Varia couldn’t stay in this city forever. Sooner or later, he would move on as he had before.
He whispered to no one. “It’d be nice to know more about who we are.”
He shut his eyes and imagined the word “regret” as being heavier than all other words. He prayed for a dissolution, thumbing the nazar.
“Real nice.”
Junesong slipped into a light robe and clipped her hair up. Pallas comfortable in her boyshorts. They sipped canned beers and sat on the balcony, watching the street. Pallas lit another cigarette, her second in minutes. Everything calmer, the other extreme.
“Greeks smoke like fucking detectives.”
“I don’t understand—”
“Like in old movies . . . one cigarette after the other.”
“Ah, okay.
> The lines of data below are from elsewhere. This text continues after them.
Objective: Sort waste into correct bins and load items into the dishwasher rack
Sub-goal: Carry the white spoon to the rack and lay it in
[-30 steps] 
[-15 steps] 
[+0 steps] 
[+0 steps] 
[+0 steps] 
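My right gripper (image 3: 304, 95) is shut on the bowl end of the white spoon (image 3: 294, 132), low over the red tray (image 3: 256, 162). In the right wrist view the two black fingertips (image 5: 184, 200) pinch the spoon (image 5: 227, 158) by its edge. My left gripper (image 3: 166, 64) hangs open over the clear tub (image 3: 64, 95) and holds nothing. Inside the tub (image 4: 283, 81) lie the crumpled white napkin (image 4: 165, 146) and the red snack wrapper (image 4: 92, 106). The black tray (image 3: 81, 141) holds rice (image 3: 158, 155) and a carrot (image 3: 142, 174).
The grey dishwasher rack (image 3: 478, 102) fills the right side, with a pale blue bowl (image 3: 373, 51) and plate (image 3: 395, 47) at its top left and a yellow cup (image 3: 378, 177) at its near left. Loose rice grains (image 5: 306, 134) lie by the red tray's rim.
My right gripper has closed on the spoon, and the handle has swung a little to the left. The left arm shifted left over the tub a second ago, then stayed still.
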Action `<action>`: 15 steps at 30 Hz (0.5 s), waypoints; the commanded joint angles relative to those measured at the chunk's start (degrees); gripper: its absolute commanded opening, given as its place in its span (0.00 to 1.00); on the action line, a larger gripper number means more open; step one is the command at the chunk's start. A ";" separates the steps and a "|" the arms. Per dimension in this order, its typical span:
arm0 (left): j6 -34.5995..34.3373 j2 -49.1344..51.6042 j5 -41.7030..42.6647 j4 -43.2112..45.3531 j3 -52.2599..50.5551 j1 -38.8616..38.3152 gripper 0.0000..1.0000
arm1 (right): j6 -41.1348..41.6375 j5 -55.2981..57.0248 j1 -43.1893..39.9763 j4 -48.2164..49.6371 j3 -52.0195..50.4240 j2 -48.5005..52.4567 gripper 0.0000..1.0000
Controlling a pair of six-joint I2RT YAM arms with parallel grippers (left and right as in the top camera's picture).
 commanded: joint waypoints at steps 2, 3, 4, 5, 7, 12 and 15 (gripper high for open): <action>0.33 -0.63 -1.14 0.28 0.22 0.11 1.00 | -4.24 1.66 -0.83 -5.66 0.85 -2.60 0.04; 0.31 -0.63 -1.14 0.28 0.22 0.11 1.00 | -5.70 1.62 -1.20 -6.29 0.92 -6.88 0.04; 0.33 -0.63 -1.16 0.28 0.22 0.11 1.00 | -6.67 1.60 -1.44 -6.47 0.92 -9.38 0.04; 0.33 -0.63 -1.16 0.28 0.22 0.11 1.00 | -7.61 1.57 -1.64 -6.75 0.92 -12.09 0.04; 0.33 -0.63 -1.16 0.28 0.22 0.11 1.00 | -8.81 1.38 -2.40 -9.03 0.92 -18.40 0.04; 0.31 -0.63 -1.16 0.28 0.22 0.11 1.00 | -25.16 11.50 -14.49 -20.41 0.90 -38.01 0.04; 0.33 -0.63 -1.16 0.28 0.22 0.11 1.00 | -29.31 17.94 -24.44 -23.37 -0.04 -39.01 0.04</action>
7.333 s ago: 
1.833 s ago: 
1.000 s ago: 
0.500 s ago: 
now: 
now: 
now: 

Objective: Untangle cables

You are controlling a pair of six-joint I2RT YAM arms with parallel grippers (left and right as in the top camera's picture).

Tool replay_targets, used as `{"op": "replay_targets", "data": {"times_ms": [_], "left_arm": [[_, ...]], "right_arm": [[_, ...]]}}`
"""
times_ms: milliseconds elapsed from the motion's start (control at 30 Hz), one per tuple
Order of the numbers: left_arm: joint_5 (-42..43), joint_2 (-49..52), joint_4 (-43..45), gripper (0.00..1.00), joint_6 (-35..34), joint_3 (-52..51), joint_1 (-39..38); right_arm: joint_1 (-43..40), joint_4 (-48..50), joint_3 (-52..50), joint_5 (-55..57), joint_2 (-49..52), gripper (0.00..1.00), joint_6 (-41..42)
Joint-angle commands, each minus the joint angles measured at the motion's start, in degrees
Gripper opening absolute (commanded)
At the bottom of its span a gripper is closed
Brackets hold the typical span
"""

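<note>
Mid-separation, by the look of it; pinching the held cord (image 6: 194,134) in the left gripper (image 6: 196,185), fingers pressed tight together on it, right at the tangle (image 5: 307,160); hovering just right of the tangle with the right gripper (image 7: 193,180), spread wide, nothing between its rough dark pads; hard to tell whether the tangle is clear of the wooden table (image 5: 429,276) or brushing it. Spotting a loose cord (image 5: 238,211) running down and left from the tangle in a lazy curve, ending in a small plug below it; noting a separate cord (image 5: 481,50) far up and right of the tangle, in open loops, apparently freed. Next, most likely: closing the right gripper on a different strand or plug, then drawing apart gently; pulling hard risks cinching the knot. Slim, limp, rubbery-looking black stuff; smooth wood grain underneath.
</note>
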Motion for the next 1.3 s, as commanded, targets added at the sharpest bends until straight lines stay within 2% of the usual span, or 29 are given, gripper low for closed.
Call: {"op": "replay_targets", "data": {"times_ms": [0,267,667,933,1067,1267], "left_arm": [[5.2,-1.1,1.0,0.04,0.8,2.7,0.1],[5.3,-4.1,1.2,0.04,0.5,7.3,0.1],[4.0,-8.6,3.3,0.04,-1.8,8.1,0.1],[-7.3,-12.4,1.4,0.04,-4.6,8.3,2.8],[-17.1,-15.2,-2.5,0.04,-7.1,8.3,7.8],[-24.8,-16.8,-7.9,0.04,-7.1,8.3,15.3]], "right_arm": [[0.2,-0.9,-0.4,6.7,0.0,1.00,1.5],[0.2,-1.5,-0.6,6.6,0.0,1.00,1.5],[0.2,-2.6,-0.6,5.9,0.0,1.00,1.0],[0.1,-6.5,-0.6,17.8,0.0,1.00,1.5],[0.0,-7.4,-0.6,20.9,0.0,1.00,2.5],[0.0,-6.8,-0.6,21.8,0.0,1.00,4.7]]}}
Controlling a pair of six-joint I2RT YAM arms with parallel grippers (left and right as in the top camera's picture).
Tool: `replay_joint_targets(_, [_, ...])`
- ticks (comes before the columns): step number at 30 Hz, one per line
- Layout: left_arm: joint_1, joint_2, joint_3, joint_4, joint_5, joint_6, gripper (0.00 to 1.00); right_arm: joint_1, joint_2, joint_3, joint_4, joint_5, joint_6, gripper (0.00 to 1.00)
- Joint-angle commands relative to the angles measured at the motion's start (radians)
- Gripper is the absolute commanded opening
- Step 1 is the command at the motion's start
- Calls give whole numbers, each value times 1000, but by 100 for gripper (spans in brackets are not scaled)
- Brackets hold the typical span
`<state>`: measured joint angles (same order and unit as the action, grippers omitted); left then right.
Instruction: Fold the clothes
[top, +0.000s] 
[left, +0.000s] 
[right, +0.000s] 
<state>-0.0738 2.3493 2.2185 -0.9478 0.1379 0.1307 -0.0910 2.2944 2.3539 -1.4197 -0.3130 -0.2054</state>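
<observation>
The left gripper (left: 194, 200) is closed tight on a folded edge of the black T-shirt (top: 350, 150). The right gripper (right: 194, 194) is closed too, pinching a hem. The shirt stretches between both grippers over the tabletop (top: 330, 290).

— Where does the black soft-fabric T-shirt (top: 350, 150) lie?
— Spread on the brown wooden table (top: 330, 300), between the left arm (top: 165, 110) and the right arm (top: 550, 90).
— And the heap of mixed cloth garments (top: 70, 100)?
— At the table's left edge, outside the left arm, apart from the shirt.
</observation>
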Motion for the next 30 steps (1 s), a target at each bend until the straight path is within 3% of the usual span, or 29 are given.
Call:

Maybe it’s cultural, from the days of the big tobacco farms.”
“You and I should be detectives. We’d need fedoras.”
“You’d look good in a fedora.”
“And nothing else?”
“Nothing else.”
Pallas faux-punched Junesong in the shoulder. Junesong exhaled through her nose, pretending to be knocked out, tongue splayed. Pallas laughed and searched for the joint in her purse that she’d neglected all day. She found and lit that too. They hit and passed between hits on the cigarette. Junesong closed her eyes. Smoke wafting up cochlear in intervals of silence. The joint went relatively quick, quicker than the cigarette, from tense, extended tokes by each. Junesong leaned over the balcony rail and spit, leaving a dim stain on the pavement beneath the lamplight.
“Do you think we’re alone?”
“In the house or the universe?”
“Universe.”
Pallas packed a bowl, unsatisfied by the joint. “Sometimes I do.”
Junesong
shook her head, lit her own cigarette and sucked smoke. Exhaled. “I don’t think we are. At least well I don’t believe in god but that there could be . . .”
“Baby mou . . .”
“What?”
“Kala.” Pallas stepped back inside. “We’re out of beer and I think the kiosk is already shut. Fucking hate that kiosk.”
“It’s got me thinking that—”
“Keep talking. I’m getting dressed. I’m listening.”
“Wait.” Junesong licked at dry lips. “Where are you going?”
“I want to get more drinks. Maybe we can go to that show on the hill. Just remembered that Lydia invited us last week. We missed the last one.”